What you have to do: Would you reproduce exactly the lines below from the one holding "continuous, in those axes" through the one holding "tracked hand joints", inclusive, and no others?
____________
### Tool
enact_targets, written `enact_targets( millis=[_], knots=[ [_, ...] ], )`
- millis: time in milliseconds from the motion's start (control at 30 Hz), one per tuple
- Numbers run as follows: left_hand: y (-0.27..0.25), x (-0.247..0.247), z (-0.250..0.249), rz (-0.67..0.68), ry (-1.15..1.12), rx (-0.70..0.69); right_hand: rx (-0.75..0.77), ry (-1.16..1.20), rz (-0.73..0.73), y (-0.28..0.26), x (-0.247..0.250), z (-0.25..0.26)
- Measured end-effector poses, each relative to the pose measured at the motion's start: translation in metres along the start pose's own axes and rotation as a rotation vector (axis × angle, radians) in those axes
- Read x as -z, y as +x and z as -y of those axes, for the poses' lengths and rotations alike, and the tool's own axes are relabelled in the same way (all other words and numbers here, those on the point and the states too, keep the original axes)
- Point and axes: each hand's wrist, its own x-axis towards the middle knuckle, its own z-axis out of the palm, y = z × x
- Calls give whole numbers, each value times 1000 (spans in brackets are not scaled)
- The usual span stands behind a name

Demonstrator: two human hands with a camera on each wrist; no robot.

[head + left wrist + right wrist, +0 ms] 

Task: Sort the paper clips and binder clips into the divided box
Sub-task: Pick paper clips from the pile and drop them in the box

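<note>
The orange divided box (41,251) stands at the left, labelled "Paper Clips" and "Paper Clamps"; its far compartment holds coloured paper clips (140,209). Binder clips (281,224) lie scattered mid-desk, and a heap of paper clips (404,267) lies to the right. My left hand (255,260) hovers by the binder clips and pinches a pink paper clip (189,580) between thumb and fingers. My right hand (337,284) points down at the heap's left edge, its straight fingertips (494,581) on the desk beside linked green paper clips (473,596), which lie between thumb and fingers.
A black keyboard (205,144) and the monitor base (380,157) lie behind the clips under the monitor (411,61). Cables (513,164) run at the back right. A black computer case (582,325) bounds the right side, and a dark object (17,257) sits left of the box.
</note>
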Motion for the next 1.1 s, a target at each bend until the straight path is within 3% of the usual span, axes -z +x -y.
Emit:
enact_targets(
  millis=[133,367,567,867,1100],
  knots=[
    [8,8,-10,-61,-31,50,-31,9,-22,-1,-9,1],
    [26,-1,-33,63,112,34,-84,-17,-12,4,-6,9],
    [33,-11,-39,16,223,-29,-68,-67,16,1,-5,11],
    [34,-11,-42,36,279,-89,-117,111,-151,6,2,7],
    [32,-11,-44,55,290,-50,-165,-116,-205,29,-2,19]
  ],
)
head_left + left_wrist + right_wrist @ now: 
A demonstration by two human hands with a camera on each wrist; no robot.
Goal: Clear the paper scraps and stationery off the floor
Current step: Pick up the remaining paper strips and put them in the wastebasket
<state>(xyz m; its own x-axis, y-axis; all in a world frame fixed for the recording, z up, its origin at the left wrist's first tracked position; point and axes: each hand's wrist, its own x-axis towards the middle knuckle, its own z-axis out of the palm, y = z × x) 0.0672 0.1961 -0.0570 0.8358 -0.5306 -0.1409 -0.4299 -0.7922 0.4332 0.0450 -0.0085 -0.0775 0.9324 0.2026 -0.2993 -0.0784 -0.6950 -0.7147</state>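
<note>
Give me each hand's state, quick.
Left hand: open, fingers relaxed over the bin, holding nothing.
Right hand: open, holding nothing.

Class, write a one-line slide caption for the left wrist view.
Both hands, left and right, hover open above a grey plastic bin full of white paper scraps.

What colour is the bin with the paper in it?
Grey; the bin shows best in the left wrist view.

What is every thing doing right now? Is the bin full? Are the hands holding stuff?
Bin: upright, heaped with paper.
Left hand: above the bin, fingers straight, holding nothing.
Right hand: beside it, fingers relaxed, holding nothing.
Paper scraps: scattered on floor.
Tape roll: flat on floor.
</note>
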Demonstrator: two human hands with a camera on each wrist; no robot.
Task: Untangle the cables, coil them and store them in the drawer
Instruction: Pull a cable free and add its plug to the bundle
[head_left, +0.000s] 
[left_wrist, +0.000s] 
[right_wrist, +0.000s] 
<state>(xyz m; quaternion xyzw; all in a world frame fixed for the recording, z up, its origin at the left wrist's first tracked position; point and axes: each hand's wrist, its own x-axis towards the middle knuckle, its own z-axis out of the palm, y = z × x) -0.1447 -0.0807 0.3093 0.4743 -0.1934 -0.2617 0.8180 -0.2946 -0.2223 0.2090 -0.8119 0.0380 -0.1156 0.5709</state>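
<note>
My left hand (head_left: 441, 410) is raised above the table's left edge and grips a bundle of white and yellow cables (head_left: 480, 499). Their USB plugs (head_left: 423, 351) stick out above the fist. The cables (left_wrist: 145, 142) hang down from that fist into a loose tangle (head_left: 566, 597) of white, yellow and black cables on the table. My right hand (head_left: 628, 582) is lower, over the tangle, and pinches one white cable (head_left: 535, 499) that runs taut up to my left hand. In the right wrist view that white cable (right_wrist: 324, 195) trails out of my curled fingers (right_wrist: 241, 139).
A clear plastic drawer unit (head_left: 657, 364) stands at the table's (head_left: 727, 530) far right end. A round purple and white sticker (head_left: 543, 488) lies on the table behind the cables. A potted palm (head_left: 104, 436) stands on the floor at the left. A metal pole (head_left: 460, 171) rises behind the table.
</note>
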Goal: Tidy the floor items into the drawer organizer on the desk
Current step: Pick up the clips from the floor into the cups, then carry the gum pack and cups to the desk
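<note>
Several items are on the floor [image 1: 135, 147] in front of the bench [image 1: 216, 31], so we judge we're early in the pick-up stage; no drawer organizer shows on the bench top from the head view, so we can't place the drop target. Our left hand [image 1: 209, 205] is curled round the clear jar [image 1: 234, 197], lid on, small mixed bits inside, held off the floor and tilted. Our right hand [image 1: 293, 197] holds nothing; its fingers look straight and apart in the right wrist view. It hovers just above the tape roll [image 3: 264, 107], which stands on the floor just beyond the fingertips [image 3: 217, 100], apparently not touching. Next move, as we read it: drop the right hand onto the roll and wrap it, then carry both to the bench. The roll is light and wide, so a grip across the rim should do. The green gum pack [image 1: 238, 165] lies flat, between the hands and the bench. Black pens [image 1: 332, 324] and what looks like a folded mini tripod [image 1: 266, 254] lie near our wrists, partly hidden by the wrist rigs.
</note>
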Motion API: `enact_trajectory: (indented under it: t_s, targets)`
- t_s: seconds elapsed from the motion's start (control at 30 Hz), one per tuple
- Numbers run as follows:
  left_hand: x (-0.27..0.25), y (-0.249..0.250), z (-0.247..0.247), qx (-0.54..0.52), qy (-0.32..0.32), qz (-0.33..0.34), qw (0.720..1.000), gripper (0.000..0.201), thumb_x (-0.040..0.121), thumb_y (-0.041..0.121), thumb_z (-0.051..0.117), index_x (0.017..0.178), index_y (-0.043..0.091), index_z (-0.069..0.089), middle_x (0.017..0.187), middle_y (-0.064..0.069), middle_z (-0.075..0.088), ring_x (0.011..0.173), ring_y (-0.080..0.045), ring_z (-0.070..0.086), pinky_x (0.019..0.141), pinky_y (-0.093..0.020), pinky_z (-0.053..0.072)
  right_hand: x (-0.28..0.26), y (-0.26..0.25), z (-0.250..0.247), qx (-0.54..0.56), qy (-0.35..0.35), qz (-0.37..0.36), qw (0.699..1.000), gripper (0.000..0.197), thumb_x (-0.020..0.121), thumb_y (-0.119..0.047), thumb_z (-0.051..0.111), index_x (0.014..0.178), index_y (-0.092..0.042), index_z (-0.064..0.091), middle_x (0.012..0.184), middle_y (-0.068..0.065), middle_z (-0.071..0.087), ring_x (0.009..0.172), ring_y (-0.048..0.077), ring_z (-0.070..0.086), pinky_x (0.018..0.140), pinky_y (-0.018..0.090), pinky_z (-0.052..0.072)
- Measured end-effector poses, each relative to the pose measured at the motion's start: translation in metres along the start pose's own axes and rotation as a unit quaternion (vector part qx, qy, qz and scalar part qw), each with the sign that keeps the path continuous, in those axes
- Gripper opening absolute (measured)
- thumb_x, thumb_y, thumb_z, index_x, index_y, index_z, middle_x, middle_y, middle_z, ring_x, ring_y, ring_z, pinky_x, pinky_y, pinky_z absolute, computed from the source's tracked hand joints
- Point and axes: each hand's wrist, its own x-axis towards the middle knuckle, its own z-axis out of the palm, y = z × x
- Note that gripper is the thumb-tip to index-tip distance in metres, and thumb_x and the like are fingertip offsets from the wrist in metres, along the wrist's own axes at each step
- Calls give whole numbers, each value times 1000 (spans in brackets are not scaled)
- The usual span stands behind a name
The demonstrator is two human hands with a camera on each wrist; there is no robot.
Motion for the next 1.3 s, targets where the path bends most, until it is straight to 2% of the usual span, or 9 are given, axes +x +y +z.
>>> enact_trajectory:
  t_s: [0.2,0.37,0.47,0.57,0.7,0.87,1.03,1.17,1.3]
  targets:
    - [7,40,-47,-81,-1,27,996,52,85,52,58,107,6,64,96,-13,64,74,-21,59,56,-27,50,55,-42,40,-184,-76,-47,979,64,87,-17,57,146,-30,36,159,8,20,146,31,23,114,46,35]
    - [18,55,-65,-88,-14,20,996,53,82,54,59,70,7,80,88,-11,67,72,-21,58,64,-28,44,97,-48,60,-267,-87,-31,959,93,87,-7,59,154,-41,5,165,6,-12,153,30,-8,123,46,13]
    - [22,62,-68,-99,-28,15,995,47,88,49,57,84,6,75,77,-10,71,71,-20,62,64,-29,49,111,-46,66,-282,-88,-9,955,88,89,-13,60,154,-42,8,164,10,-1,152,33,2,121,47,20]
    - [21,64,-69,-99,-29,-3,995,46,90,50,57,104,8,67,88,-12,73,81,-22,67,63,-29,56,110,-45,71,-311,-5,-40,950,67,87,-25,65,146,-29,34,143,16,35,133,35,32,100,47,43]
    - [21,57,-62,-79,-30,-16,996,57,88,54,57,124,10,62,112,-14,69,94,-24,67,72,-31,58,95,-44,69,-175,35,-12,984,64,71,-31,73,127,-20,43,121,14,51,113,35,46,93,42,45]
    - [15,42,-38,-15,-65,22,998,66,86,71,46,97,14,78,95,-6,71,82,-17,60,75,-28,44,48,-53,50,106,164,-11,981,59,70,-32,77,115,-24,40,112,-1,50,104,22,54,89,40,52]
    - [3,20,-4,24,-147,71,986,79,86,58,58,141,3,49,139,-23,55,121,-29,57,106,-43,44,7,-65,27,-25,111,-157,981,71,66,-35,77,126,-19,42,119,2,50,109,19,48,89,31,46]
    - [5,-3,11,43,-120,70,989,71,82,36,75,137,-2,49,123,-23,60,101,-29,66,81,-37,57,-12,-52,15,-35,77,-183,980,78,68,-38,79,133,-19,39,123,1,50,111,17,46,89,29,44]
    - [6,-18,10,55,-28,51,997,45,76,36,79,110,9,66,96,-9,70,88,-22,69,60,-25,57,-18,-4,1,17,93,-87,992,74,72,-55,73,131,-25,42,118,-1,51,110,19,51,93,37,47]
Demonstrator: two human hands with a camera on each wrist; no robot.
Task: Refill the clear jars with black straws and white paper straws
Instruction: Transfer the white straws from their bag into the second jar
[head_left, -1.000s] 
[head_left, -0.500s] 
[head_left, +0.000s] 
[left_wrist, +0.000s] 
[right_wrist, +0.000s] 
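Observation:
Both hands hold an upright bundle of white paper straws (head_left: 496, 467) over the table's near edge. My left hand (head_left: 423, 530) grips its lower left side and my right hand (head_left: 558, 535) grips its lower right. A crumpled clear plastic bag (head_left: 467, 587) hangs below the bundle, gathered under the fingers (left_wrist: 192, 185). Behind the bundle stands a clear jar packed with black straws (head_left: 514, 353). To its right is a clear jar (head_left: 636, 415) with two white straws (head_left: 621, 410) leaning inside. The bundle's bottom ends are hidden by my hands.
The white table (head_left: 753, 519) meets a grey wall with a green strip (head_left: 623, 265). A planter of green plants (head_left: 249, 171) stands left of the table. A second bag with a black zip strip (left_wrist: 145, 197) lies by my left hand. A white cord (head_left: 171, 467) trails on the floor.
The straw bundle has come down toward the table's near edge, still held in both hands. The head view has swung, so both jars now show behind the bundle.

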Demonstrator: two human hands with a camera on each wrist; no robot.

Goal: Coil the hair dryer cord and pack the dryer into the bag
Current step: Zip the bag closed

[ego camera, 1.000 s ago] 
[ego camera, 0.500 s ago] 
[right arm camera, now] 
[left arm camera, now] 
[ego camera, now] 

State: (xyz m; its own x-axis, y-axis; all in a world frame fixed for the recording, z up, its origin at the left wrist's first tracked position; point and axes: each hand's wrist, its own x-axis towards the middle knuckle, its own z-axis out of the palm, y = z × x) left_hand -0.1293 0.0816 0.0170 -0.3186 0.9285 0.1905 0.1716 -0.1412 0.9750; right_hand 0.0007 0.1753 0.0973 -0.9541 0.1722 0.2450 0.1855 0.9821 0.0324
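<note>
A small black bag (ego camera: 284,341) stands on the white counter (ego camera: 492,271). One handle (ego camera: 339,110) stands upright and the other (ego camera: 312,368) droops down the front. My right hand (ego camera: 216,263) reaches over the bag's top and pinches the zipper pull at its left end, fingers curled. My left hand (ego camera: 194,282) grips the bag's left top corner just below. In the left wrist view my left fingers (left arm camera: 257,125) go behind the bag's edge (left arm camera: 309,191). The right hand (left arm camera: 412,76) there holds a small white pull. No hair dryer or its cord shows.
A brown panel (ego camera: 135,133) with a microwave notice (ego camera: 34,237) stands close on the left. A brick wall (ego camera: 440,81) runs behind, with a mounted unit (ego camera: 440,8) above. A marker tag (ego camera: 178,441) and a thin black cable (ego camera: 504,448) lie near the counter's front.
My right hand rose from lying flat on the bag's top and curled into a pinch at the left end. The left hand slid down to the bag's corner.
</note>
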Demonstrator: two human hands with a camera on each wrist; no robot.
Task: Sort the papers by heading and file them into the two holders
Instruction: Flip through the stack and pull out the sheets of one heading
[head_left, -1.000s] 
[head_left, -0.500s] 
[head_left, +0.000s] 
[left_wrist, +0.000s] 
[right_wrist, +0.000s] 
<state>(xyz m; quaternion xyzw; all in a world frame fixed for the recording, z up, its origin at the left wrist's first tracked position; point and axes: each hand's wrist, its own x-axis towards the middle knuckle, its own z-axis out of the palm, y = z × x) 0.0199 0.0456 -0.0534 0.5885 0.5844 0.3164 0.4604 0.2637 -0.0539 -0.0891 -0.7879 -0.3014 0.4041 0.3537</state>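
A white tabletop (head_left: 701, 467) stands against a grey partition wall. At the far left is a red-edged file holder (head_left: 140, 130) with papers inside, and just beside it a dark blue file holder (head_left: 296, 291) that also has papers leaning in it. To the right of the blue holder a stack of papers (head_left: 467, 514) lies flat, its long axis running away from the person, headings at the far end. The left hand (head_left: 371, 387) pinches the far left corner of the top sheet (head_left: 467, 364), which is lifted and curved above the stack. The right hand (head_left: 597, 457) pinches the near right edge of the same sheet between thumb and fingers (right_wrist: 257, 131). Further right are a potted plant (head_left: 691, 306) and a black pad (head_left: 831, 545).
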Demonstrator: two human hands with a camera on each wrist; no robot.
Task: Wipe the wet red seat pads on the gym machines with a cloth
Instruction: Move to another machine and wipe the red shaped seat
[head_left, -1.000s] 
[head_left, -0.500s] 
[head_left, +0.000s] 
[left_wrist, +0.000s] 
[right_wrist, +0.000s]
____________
Expected answer:
- Measured end-effector poses, each relative to the pose measured at the motion's start: translation in metres along the start pose's own axes and rotation as a unit quaternion (vector part qx, qy, qz and scalar part qw), each with the sign that keeps the path continuous, in those axes
- Gripper opening absolute (measured)
- thumb_x, thumb_y, thumb_z, index_x, index_y, index_z, middle_x, middle_y, middle_z, ring_x, ring_y, ring_z, pinky_x, pinky_y, pinky_z absolute, computed from the source's tracked hand joints

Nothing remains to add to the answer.